━━ Data shown ━━

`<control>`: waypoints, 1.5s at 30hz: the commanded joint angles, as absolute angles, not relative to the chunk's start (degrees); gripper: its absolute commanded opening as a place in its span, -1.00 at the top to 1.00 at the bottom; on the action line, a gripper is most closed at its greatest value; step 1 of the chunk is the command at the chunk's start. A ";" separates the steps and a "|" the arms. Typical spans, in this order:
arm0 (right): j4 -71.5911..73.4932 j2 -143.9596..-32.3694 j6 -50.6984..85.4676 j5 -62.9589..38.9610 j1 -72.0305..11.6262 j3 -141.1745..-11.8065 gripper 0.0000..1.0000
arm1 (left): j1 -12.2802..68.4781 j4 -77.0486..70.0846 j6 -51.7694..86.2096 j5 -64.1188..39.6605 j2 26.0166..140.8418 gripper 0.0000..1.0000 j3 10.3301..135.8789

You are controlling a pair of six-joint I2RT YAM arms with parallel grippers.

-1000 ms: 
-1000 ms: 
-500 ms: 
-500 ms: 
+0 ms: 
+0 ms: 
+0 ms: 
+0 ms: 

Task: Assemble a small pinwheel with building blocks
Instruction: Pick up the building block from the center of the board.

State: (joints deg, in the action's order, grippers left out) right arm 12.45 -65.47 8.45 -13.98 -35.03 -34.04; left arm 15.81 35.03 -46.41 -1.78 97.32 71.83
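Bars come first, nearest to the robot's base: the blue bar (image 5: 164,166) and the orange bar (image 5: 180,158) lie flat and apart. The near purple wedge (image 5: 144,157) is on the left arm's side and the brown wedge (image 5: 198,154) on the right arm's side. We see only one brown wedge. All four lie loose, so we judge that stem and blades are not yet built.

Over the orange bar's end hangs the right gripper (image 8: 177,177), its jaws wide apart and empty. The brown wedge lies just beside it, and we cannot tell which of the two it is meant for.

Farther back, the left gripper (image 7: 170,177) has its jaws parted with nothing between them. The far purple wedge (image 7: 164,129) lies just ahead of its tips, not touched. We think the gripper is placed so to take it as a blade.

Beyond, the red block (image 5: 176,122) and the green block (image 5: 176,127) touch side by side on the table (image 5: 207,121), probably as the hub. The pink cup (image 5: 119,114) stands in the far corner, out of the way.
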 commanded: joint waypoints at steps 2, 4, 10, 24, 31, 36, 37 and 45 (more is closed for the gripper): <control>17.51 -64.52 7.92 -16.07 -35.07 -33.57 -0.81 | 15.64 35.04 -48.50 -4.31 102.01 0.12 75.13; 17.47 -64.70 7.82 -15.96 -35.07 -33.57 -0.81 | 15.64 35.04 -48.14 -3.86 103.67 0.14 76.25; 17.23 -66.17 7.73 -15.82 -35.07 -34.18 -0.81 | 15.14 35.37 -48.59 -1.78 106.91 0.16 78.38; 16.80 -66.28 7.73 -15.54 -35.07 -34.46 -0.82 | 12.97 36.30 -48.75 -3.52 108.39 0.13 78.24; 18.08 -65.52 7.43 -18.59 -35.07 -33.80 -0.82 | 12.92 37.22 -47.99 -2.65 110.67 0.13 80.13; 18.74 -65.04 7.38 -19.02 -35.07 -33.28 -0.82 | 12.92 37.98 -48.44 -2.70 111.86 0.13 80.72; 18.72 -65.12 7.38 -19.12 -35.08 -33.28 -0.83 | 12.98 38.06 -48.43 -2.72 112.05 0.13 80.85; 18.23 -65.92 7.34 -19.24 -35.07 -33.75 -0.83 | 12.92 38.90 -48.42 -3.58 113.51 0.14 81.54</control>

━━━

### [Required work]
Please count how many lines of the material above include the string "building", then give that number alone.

### [Expected answer]
2